Dataset extract »
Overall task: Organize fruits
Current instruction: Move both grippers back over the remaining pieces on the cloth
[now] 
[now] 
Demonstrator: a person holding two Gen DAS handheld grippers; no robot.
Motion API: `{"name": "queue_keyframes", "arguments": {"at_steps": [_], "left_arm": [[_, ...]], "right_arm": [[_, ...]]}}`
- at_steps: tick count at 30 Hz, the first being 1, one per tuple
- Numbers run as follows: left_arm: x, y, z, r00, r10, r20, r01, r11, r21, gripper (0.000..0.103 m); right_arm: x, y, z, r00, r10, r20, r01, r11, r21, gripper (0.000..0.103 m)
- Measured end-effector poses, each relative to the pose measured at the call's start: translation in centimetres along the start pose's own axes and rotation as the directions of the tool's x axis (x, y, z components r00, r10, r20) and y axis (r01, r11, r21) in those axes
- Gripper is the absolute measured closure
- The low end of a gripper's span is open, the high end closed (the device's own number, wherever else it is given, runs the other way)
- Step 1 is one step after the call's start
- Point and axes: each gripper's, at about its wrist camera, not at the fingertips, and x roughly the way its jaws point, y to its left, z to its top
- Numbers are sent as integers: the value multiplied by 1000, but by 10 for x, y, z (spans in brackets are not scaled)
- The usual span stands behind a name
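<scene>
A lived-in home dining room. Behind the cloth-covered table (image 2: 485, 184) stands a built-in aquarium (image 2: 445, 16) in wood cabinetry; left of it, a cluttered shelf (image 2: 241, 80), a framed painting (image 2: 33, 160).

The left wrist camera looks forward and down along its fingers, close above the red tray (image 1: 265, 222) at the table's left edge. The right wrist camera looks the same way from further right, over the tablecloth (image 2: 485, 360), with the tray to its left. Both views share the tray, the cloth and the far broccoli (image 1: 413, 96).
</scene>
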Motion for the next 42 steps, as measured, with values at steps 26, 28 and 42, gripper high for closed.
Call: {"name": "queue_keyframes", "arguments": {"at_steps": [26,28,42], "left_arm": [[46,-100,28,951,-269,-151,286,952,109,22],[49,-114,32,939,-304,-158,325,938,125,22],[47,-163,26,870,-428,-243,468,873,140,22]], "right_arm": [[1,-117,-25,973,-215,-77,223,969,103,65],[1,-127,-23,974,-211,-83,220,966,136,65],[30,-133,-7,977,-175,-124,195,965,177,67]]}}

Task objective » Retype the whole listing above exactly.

Problem solution »
Overall task: Organize fruits
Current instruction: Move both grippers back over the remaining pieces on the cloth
[now] 
[now] 
Demonstrator: a person holding two Gen DAS handheld grippers; no robot.
Motion API: `{"name": "queue_keyframes", "arguments": {"at_steps": [_], "left_arm": [[_, ...]], "right_arm": [[_, ...]]}}`
- at_steps: tick count at 30 Hz, the first being 1, one per tuple
- Numbers run as follows: left_arm: x, y, z, r00, r10, r20, r01, r11, r21, gripper (0.000..0.103 m); right_arm: x, y, z, r00, r10, r20, r01, r11, r21, gripper (0.000..0.103 m)
- Measured end-effector poses, each relative to the pose measured at the call's start: translation in centimetres along the start pose's own axes and rotation as the directions of the tool's x axis (x, y, z components r00, r10, r20) and y axis (r01, r11, r21) in those axes
- Gripper is the absolute measured closure
- The low end of a gripper's span is open, the high end closed (the device's own number, wherever else it is given, runs the other way)
- Step 1 is one step after the call's start
- Point and axes: each gripper's, at about its wrist camera, not at the fingertips, and x roughly the way its jaws point, y to its left, z to its top
- Numbers are sent as integers: the value multiplied by 1000, but by 10 for x, y, z (spans in brackets are not scaled)
- The usual span stands behind a name
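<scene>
A lived-in home dining room. Behind the cloth-covered table (image 2: 485, 184) stands a built-in aquarium (image 2: 445, 16) in wood cabinetry; left of it, a cluttered shelf (image 2: 241, 80), a framed painting (image 2: 33, 160).

The left wrist camera looks forward and down along its fingers, close above the red tray (image 1: 265, 222) at the table's left edge. The right wrist camera looks the same way from further right, over the tablecloth (image 2: 485, 360), with the tray to its left. Both views share the tray, the cloth and the far broccoli (image 1: 413, 96).
</scene>
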Motion for the next 42 steps, as measured, with values at steps 26, 28 and 42, gripper high for closed.
Call: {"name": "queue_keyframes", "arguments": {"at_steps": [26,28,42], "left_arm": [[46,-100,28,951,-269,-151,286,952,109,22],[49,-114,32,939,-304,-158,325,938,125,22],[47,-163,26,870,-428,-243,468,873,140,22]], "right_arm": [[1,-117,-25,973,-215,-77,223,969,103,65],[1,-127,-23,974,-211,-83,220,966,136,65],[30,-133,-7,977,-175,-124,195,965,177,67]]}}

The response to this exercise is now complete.